Copy each line of the data that has "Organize" in it.

----- Material to process

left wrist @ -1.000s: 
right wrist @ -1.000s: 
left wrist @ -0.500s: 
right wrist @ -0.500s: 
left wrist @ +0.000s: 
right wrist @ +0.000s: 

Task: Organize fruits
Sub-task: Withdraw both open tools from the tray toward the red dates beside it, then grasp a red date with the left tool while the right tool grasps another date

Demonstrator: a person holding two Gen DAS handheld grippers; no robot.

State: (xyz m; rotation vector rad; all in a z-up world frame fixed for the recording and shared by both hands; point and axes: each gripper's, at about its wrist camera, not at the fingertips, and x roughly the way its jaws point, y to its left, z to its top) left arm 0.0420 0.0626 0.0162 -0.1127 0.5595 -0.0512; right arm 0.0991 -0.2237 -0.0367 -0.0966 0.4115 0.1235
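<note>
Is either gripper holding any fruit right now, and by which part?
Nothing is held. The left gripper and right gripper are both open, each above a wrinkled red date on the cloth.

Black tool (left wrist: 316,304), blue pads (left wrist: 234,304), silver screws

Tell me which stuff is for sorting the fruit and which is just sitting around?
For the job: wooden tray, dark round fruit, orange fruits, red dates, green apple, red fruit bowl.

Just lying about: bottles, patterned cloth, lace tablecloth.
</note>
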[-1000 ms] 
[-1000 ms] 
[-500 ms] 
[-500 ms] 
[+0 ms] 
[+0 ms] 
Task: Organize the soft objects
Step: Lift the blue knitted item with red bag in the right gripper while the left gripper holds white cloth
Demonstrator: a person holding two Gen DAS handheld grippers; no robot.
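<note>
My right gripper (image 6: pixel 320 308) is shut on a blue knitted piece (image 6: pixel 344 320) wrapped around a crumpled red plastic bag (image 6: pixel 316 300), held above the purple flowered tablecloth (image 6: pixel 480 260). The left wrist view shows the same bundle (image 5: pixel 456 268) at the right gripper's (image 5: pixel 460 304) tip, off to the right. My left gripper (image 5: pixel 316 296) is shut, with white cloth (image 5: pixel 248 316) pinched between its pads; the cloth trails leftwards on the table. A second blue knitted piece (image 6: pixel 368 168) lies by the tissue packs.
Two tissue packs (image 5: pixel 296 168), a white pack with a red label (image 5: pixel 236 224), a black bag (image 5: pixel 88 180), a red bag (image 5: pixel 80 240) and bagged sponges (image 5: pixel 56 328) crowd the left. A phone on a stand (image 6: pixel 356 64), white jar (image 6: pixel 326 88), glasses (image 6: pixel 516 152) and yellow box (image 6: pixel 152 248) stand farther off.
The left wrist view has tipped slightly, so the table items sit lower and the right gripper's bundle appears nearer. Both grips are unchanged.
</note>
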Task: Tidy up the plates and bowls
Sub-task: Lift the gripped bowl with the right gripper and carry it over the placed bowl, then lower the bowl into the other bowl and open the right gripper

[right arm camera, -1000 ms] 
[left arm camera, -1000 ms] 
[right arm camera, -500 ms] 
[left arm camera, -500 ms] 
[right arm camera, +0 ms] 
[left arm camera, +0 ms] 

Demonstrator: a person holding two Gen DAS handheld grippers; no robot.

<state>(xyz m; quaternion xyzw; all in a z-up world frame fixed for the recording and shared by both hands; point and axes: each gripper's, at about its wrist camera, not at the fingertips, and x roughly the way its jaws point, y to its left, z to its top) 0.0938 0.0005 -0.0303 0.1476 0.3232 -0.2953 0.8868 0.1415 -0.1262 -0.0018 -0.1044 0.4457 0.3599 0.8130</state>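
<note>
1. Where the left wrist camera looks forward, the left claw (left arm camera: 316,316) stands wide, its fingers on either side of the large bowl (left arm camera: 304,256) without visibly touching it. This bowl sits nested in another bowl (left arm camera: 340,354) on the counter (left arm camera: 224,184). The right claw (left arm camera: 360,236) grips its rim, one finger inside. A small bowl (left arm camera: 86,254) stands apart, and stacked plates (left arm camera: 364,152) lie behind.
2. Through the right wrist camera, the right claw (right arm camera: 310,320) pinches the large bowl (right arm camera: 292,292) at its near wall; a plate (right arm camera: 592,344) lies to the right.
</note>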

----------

▶ _The answer_:
Task: Organize fruits
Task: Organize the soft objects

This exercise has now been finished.